During the telephone news conference, a speaker, the passionate and bright Jane Hamsher (firedoglake.com), said the group’s effort was “primarily an education campaign” to make people aware of what their congressional representatives are doing — kow-towing to big business special interests.
When Q&A; time came, a reporter from the Gannett newspaper chain asked the presenters what I considered the $64,000 question. She prefaced it by saying that a lot of the lapdog Democrats represent conservative areas. Indiana, for example, “gets 95 percent of its power from coal,” she said, thus maybe giving ordinary Hoosiers a rooting interest in what is capped and traded.
“Why do you assume he [Bayh] kow-tows to special interests and not to constituents?” the reporter asked.
Nobody really answered that question.
Hamsher beat on Bayh’s stance on the “cram-down” mortgage default bill. Robert Borosage, the thoughtful co-director of Campaign for America’s Future, rapped Bayh’s conservative plea for the government to tighten its spending belt as “simply wrong-headed.” USAction’s William McNary said Bayh needed to “articulate” to the White House whatever changes he wanted to see in the president’s budget, but “not join with Republicans to defeat an up or down vote” of the budget.
The trio’s take seemed to be that because Obama won Indiana, a majority here would support his sweeping plan if only people were educated about how good it is for them. Congressional Democrats who publicly buck the White House either don’t understand the program or are so cowed by big special interests, they’re ignoring the will of the people who gave Obama the presidency.

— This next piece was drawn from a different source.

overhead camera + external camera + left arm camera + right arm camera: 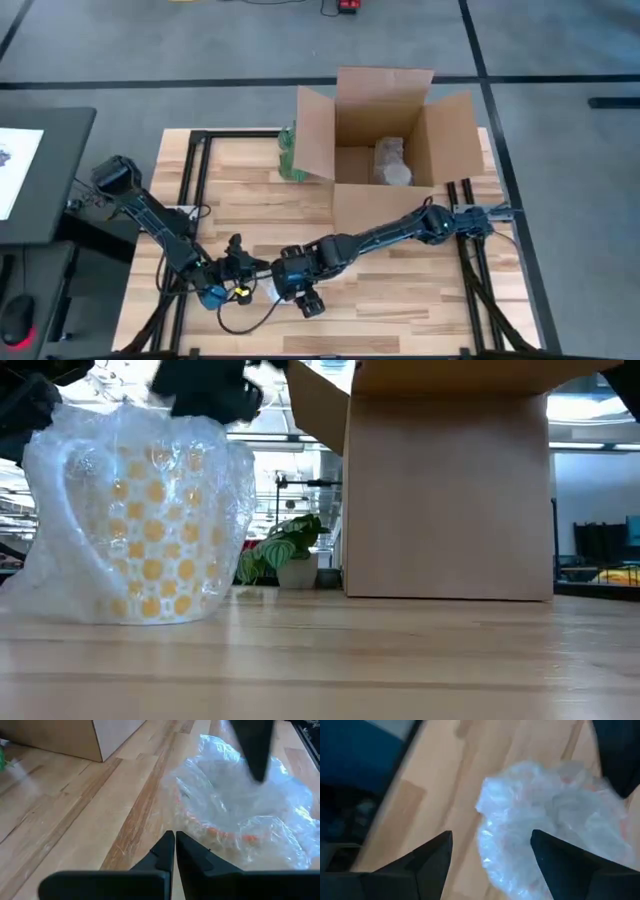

It was only a few hours after the dog-dogs news conference that I remembered a few things:
Obama won Indiana by 1 percent of the vote, losing 77 of 92 counties. Here in the 8th District, he was thumped, while Ellsworth swept into his second term with nearly 67 percent of the vote.
We Hoosiers really do draw 95 percent of our power from coal. As a result, Indiana is the second-largest emitter of carbon dioxide in the nation, trailing Wyoming. As a liberal, anti-coal Hoosier friend puts it: “Cometh a carbon tax or forced carbon sequestration, and the coal utilities are toast. And this state will be hurting.”
My politics and social values tell me that 95 percent and the No. 2 CO2-spewing spot are shameful and must change. But the sober realist in me knows the change will take considerable time and many more carrots than sticks to create the necessary political will.
Trying to make this change in a time of astounding economic instability will take divine intervention.
I wish that Brad Ellsworth and Evan Bayh were elected in Indiana because they are liberal Democrats. But they weren’t and aren’t. To accuse them of being lapdogs who sell out their constituents because they openly balk at some of the president’s spending plan, is the kind of thinking that makes my liberal antennae droop.